Zwischenruf: Ablaufende Pyramide
Friede den Pyramiden von Gizeh. Und auch den Weihnachtspyramiden, von der großen, glühweinbetriebenen in der Düsseldorfer Altstadt bis zu den kleinen, erzgebirgischen aus den Wohnstuben, die nun eingemottet auf die nächste Jahresendzeit warten. Aber einer speziellen Pyramide muss hier noch gedacht werden, die uns das verflossene Jahr beschert hat: die sogenannte „D-Day Ablaufpyramide“ der FDP-Führung. Sie fand sich in einem internen Papier vom Oktober, in dem das Szenario und die Kommunikationsstrategie für den Bruch der Ampelkoalition durchexerziert wurden.
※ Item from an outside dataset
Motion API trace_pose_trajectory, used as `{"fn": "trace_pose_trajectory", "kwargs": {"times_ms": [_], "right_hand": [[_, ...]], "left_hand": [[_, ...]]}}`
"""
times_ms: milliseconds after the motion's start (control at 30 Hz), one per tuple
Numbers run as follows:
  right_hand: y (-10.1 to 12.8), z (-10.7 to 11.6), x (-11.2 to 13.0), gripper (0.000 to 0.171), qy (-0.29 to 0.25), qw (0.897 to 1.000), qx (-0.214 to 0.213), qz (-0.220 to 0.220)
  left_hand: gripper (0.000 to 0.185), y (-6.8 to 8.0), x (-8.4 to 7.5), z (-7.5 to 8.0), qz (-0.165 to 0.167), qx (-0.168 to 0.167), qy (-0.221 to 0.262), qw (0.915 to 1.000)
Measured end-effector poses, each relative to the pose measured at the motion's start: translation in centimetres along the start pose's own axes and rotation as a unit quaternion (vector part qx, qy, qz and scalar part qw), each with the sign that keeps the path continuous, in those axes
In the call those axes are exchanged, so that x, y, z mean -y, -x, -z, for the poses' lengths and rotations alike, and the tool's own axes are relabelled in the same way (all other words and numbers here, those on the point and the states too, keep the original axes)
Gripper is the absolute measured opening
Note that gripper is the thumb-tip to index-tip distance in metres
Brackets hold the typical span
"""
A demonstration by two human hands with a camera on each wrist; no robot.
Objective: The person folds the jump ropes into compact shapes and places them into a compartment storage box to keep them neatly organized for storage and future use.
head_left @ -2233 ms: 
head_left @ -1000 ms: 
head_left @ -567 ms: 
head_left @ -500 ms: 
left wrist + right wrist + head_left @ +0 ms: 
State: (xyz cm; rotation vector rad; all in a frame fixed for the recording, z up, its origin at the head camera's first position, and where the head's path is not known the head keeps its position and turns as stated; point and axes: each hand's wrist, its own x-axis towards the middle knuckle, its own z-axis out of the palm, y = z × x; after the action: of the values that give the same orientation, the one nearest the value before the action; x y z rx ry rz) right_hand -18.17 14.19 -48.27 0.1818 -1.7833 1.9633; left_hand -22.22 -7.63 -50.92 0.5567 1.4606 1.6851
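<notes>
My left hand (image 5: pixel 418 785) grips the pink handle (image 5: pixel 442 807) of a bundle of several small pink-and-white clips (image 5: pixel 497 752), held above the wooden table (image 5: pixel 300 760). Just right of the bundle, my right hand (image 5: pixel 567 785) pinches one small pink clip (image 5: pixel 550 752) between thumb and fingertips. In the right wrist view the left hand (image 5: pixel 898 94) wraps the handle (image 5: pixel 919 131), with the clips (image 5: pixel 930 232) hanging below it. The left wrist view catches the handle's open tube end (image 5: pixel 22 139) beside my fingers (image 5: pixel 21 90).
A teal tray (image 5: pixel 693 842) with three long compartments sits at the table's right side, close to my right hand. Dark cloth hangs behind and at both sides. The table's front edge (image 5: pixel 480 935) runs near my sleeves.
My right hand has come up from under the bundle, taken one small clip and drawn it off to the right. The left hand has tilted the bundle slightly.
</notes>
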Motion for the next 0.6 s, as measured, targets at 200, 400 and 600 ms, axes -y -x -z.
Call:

Man schoss sich darin auf die „KW 45“ ein, was nicht für Kriegswoche steht, sondern für Kalenderwoche, obwohl im Papier auch von der „offenen Feldschlacht“ die Rede war und die dazu präsentierte Grafik wie gesagt den Namen „D-Day Ablaufpyramide“ trug. Die Landung der Alliierten in der Normandie am 6. Juni 1944, bekannt unter dem Codenamen D-Day, war ja doch eine verdammt blutige Angelegenheit – die Älteren und die Gefallenen werden sich erinnern.
Der interne Schlachtplan aus der FDP-Zentrale blieb nicht lange intern. Die Splitterpartei sah sich genötigt, ihn selbst zu veröffentlichen, nachdem er der Presse schon vorlag. (Einer Verleihung des Bundesverdienstkreuzes an die beteiligten Whistleblower*innen und Journalisten sehen wir gespannt entgegen.) Andererseits schaffte es die FDP mit ihrer eigenartigen „Ablaufpyramide“ zumindest anfangs, Verwirrung selbst in qualifiziertesten Redaktionen zu stiften. So erkannte Joachim Käppner von der Süddeutschen Zeitung zwar den Kardinalfehler, „einen Zeitplan mit einer Pyramide“ zu verwechseln, las das Gebilde dann aber falsch herum, nämlich von unten nach oben, also vom Ausbruch der „offenen Feldschlacht“ bis zum kläglich kleinen „Impuls“ an der Spitze. Sein Redaktionskollege Martin Zips muss zur gleichen Zeit an seiner gegenteiligen Deutung der Schildbürgergrafik geschrieben haben, die dann an anderer Stelle in ein und derselben Ausgabe zu lesen war.
Wenn es die Lindner-Truppe auch wohl nicht mehr in den neuen Bundestag schaffen wird, dann doch ins Handbuch der wirrsten Grafiken der Welt. Man könnte sich ihre Pyramide auch auf einem Motivwagen im kommenden Karneval vorstellen, zumal da das Anheizen von „Narrativen“ (siehe Segment 2 und 3 der Grafik), wie der Name schon sagt, die ureigene Aufgabe der Närrinnen und Narren ist. Das Ganze vielleicht als Käfig gestaltet, in dem die Parteiprominenz Party macht, zuoberst reckt Lindner etwas in den vom Sperrfeuer der Konfettikanonen verdunkelten Himmel: eine Kettensäge à la Milei & Musk.